De regering legt de criteria vast om de onzekere toestand van de aanvragers te bepalen, onder meer op basis van het jaarinkomen, de vermogenstoestand en het kadastraal inkomen van de woning waarin de aanvrager zijn hoofdverblijfplaats heeft. Is de toestand van bestaansonzekerheid reeds voor andere voorzieningen vastgesteld, dan kan zij de aanvrager ontslaan het bewijs ervan te leveren.

Art. 5.De bijzondere bijstand wordt vastgesteld op 20 000 frank per jaar, te verhogen met 5 000 frank per persoon ten laste. Dit bedrag kan door de Vlaamse regering worden gewijzigd. De Vlaamse regering bepaalt alle nadere toekenningsmodaliteiten, met inbegrip van de te volgen procedure.

Art. 6.Op het bestuursniveau van de Vlaamse Gemeenschap wordt een adviserende commissie opgericht die de opdracht heeft om bij de Vlaamse regering een gemotiveerd advies uit te brengen over de aanvragen tot bijstand. De adviserende commissie bestaat uit zeven leden die voldoende vertrouwd zijn met de gestelde problematiek. De regering benoemt en ontslaat de leden van de commissie en stelt een secretaris aan. De Vlaamse regering regelt de werking van de adviserende commissie en bepaalt het bedrag van de presentiegelden en vergoedingen van de leden en de secretaris.

Art. 7.Dit decreet treedt in werking op een door de Vlaamse regering vast te stellen datum en ten laatste op 1 januari 1998.

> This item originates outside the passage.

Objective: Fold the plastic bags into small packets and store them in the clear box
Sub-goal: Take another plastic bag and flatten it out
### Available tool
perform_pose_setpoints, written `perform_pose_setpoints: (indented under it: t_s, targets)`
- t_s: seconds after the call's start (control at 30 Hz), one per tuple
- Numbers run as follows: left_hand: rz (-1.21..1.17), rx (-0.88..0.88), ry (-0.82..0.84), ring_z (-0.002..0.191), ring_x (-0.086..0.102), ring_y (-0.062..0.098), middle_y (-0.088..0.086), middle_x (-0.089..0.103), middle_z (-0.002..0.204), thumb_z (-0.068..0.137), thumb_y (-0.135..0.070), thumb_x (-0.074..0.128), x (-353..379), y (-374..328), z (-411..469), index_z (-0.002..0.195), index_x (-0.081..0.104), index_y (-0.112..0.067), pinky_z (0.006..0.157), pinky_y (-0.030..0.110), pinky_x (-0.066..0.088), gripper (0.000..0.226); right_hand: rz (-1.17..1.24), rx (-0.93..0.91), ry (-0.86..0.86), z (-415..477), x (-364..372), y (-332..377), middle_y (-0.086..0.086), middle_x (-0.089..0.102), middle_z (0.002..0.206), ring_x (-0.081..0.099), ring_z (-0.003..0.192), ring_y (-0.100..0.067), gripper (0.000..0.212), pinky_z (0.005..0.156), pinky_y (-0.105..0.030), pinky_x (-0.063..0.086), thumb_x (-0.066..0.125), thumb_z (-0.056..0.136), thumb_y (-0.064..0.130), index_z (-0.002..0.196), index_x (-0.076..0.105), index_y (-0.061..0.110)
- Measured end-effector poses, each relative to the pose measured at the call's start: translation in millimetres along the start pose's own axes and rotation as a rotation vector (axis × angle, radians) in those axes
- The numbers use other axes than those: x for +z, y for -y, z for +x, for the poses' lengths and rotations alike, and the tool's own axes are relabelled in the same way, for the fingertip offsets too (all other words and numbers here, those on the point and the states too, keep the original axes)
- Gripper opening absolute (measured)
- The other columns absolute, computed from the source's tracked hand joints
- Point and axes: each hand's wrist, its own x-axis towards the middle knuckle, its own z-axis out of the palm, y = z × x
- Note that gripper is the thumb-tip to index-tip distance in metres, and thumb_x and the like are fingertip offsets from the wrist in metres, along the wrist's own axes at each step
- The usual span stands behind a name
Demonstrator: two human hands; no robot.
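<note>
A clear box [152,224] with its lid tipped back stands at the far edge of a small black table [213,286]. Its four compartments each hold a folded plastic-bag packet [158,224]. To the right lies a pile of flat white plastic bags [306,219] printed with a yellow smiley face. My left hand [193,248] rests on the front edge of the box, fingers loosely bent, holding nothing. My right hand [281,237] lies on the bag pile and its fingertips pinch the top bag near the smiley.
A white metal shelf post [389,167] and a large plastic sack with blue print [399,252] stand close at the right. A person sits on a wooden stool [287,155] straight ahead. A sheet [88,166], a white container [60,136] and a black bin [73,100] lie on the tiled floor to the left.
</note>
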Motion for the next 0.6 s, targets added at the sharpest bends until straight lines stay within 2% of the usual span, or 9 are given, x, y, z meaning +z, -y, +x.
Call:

Kondigen dit decreet af, bevelen dat het in het Belgisch Staatsblad zal worden bekendgemaakt.

Brussel, 23 juni 1998.

De minister-president van de Vlaamse regering, L. VAN DEN BRANDE De Vlaamse minister van Cultuur, Gezin en Welzijn, L. MARTENS _______ (1) Zitting 1995-1996. Stukken. - Voorstel van decreet : 298 - Nr. 1.

Zitting 1996-1997.

Stukken. - Advies van de Raad van State: 298 - Nr. 2. - Amendementen : 298 - Nr. 3.

Zitting 1997-1998.

Stukken. - Amendementen : 298 - Nrs. 4 en 5. - Advies van de Raad van State : 298 - Nr. 6. - Amendementen : 298 - Nr. 7. - Verslag : 298 - Nr. 8. - Advies van het Overlegcomité - Federale Regering - Gemeenschaps- en Gewestregeringen : 298 - Nr. 9.

Handelingen. - Bespreking en aanneming : vergaderingen van 10 juni 1998.